Those who sexually abuse children come from all backgrounds, racial groups, income groups and can be from any sexual orientation.

They can be peers, older or younger children or adults, who misuse power or trust in order to satisfy their own needs. Only occasionally is the abuser someone the child doesn’t know. More often it is someone the child, or the child’s family, knows and trusts.

Those who sexually abuse children will usually try to make the child keep the abuse a secret. Sometimes children are abused by threat, force or violence. At other times abusers will spend time charming and befriending the parents of a child in order to gain access to that child. This is called grooming.

Grooming

Most child sexual abusers spend some time thinking and fantasising about sexual acts with children. They plan carefully to create opportunities to be alone with children (e.g. taking them out for drives, to the park or baby-sitting). This may come across as friendly and caring, however, the abuser’s aim is to make sure that the child and their parents trust him/her and allow them to spend time with the child.

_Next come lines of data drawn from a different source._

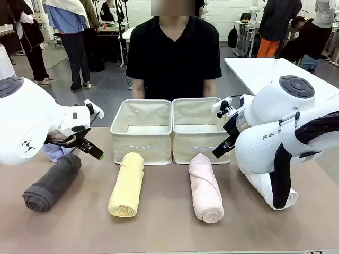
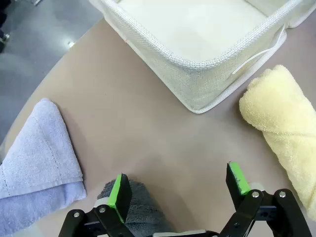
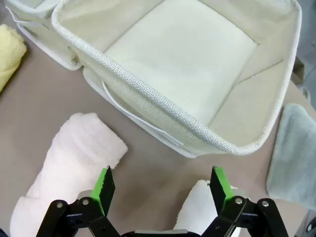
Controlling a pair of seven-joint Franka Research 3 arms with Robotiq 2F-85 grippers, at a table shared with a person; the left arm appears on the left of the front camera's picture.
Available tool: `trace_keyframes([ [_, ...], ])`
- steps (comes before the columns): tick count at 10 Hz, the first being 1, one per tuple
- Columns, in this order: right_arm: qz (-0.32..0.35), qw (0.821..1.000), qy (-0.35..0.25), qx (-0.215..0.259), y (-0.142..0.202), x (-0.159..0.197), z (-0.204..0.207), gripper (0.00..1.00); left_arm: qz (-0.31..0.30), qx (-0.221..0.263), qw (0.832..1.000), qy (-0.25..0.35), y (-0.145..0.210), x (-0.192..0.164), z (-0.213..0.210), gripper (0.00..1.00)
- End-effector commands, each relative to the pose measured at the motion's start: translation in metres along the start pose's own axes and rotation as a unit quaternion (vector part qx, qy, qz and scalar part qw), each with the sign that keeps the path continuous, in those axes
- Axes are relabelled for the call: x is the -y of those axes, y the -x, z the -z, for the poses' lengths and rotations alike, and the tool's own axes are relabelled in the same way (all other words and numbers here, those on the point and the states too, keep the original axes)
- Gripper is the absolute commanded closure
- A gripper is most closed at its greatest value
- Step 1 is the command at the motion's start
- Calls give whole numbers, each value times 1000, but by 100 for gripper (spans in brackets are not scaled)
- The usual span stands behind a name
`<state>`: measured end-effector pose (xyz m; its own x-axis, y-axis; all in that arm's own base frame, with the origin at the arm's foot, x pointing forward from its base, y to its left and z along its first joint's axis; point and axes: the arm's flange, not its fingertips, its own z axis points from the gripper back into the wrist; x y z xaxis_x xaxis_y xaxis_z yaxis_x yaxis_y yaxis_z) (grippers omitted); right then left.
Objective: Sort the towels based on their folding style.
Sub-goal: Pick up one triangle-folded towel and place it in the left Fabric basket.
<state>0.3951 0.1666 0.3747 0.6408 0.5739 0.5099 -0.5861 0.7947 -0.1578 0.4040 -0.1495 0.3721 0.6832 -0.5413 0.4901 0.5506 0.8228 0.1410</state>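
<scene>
White arms (image 1: 32, 116); black cable (image 1: 279, 174); black, green-padded grippers (image 2: 177, 180) (image 3: 161, 181).

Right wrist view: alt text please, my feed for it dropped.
The right tool hangs open over the table, facing an empty beige bin. A pink rolled towel lies below one finger, a white towel below the other. A grey-green towel sits at the right edge, a yellow towel top left.

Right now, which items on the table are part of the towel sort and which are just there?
Job:
dark grey roll, yellow roll, pink roll, white roll, light blue fold, grey-green fold.

Not being sorted:
left bin, right bin; both beige and empty, likely the destinations.
</scene>
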Motion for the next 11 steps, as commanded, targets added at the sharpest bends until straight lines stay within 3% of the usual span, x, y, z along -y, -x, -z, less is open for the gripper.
trace_keyframes([
  [1,0,1000,0,0,0,0,0,0,0,0,1000,0,0,0,0,0],
  [11,0,1000,0,0,0,0,0,0,0,0,1000,0,0,0,0,0],
])
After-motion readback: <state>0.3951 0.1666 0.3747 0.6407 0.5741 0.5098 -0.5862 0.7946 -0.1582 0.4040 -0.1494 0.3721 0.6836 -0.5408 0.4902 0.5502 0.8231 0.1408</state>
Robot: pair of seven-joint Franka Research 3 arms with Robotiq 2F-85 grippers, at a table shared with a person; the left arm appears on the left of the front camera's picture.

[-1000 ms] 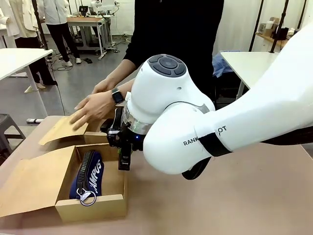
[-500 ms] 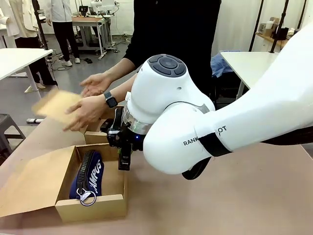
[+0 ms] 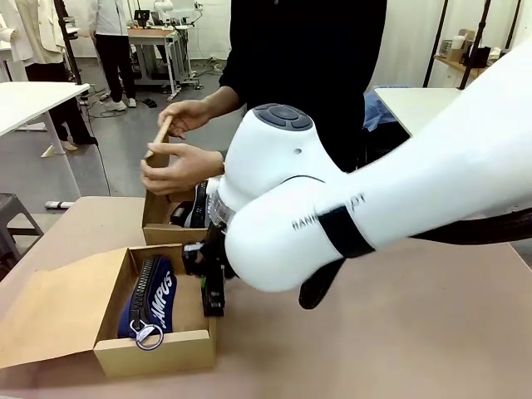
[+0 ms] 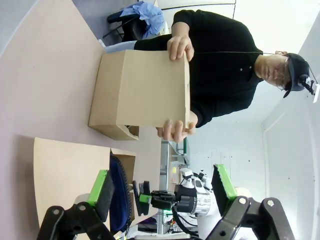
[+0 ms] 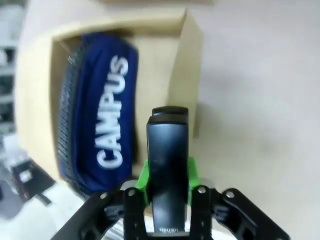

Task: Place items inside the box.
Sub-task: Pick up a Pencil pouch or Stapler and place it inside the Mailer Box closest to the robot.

This process allows the abuser to make sure that the child will keep the abuse a secret, and that nobody will be suspicious of their behaviour.

Grooming may take many forms and perpetrators aim to gradually desensitise the child and violate their boundaries.

This may include strategies like:

  • Favouring one child over others
  • Bribing the child by buying them presents or giving them money
  • Isolating the child
  • Repeatedly invading the child’s privacy
  • Spending a lot of time with the child including when he or she is bathing, dressing, or going to bed.
  • There may be ‘accidental’ sexual touching, or sexual touching as a game which progresses to more intimate boundary violations.

Because the nature of grooming means that a child is given special attention, affection and kindness, the child may not appear scared and may even appear to enjoy their time with the abuser. This can also lead to conflicting feelings post abuse for victims who enjoy some elements of the time spent together.